**Exercise prompt:** What lines of the data below include the word "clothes"? Report them by copying each.

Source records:

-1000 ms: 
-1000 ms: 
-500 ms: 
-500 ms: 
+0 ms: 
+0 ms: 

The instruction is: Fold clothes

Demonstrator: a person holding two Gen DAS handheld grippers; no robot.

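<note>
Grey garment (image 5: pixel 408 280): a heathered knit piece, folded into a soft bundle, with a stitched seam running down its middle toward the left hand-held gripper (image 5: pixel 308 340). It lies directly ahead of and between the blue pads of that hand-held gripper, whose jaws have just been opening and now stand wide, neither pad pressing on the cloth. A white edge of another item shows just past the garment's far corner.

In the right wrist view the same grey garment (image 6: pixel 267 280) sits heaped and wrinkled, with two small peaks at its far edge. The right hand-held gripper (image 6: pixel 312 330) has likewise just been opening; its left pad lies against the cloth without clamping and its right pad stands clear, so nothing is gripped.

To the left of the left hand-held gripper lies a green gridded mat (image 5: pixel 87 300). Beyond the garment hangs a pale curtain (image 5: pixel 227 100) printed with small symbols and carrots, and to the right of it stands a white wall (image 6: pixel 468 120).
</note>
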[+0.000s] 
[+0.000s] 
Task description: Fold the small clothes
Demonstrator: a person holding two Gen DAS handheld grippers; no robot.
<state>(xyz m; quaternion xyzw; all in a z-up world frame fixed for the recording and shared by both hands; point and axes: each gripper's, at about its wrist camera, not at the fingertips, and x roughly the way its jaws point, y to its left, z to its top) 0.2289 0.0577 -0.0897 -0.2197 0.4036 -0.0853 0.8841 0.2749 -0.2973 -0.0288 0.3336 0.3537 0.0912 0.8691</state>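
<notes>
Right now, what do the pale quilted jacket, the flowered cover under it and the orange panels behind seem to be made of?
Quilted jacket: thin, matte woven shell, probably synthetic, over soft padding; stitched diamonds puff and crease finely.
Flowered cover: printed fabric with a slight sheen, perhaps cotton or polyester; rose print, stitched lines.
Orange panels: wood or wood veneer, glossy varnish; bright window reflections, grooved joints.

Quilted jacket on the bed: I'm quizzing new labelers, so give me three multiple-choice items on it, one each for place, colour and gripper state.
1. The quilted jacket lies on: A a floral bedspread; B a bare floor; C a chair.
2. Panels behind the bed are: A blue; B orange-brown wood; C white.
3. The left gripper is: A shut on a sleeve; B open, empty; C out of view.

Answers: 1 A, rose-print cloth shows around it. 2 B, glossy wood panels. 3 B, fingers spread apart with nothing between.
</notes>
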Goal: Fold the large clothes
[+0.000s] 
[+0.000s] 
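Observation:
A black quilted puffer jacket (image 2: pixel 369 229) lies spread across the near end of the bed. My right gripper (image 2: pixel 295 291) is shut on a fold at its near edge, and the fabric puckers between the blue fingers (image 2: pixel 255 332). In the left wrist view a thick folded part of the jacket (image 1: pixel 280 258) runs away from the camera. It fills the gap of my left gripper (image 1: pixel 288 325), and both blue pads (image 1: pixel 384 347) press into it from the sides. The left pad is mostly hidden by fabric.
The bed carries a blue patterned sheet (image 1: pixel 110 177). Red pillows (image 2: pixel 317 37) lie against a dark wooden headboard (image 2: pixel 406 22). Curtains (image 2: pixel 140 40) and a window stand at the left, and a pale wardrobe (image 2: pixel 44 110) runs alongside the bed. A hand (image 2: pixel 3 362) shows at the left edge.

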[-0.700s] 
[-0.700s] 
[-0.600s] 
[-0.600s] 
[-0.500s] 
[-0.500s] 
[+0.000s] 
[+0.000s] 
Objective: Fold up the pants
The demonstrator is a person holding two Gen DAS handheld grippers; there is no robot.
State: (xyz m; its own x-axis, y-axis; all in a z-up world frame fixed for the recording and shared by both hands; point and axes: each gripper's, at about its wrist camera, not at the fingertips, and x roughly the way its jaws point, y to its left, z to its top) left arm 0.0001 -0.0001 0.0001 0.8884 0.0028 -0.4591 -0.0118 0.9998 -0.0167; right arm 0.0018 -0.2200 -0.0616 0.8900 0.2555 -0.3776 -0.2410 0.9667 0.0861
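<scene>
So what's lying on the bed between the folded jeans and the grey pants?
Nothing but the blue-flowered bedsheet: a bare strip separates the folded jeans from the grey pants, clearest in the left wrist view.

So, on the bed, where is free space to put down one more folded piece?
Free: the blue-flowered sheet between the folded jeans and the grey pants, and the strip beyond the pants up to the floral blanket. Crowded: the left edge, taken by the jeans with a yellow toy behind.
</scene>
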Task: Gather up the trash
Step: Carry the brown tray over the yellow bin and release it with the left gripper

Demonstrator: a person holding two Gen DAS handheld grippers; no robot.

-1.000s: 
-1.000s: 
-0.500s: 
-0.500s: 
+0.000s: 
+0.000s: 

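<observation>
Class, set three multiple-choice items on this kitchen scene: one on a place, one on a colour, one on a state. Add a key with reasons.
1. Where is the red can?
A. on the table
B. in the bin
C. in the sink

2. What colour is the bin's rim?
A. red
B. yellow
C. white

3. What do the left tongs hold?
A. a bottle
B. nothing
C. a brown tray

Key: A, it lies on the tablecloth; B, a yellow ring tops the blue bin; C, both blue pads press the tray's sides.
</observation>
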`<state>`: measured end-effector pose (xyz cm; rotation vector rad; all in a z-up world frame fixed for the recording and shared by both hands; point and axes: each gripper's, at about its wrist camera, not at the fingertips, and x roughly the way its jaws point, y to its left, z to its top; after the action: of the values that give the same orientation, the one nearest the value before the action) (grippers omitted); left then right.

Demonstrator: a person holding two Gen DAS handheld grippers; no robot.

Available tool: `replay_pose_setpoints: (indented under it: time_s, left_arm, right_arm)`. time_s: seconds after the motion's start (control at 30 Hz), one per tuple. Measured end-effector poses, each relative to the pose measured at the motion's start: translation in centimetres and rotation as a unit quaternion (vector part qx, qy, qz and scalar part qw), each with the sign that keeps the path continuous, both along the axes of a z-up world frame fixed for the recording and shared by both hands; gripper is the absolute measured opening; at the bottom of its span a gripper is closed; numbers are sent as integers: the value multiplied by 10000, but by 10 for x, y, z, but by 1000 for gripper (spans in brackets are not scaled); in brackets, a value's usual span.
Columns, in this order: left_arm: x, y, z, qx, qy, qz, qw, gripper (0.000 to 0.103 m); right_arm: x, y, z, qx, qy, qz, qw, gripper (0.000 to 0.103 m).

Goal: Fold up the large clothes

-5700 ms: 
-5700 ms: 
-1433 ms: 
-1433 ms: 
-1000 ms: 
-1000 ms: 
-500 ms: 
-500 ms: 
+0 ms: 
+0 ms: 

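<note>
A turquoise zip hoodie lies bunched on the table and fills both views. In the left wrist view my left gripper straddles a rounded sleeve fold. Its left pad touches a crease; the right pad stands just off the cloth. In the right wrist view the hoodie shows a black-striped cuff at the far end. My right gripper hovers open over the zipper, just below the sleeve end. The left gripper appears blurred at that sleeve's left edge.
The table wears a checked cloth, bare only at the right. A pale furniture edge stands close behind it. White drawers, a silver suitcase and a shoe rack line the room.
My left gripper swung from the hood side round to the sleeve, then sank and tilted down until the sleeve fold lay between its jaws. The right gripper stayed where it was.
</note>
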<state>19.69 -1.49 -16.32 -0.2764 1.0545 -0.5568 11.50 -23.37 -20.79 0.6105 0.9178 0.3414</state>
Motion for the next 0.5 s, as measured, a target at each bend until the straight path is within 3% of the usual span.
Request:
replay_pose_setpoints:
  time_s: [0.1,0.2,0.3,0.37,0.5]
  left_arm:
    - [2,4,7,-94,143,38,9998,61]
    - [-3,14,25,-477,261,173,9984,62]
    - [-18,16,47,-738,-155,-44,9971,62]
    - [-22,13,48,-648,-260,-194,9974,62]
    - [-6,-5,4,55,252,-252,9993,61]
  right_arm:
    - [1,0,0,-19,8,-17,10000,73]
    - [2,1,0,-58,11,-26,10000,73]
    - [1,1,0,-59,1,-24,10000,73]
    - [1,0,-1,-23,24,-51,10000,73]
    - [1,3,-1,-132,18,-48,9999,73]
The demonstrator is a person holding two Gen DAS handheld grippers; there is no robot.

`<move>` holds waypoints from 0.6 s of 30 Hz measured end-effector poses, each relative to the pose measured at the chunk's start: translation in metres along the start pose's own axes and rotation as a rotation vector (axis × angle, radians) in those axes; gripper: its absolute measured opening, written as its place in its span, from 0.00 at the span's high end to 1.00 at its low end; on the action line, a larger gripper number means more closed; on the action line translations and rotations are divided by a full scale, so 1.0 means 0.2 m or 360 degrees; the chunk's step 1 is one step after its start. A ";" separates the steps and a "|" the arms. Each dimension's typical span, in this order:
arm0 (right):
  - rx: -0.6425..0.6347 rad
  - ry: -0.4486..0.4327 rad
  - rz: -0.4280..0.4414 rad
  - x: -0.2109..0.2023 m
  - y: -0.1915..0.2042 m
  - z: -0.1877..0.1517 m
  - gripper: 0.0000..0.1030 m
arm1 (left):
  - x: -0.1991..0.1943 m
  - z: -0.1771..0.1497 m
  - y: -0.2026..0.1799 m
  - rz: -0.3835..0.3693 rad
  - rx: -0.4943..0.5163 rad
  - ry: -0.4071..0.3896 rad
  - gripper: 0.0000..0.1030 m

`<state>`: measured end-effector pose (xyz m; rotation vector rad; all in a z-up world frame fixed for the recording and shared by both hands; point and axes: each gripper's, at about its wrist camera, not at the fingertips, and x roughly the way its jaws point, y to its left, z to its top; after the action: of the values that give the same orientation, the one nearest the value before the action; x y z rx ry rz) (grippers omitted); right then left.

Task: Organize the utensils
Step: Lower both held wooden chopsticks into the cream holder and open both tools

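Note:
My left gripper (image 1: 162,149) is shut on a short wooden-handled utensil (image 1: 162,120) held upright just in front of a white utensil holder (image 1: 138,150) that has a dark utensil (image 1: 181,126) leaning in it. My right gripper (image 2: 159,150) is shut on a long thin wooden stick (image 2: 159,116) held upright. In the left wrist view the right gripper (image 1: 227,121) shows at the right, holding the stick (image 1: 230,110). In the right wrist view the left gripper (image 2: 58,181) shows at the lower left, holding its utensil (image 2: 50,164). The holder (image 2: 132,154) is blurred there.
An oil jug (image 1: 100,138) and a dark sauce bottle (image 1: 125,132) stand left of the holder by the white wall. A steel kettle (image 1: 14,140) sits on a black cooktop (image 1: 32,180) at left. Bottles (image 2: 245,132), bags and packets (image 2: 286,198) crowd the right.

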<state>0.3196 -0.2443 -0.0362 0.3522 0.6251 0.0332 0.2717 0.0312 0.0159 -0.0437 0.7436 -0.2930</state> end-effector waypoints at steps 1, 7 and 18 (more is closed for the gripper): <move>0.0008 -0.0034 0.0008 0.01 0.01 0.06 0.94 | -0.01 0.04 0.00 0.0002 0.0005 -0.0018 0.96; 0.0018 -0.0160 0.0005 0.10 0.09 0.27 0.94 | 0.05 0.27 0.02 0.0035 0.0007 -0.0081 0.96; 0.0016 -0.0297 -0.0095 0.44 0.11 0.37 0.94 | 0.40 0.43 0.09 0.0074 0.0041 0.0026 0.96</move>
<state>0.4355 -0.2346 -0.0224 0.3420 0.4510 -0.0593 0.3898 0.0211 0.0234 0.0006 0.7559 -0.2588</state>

**Task result:**
The instruction is: Fold clothes
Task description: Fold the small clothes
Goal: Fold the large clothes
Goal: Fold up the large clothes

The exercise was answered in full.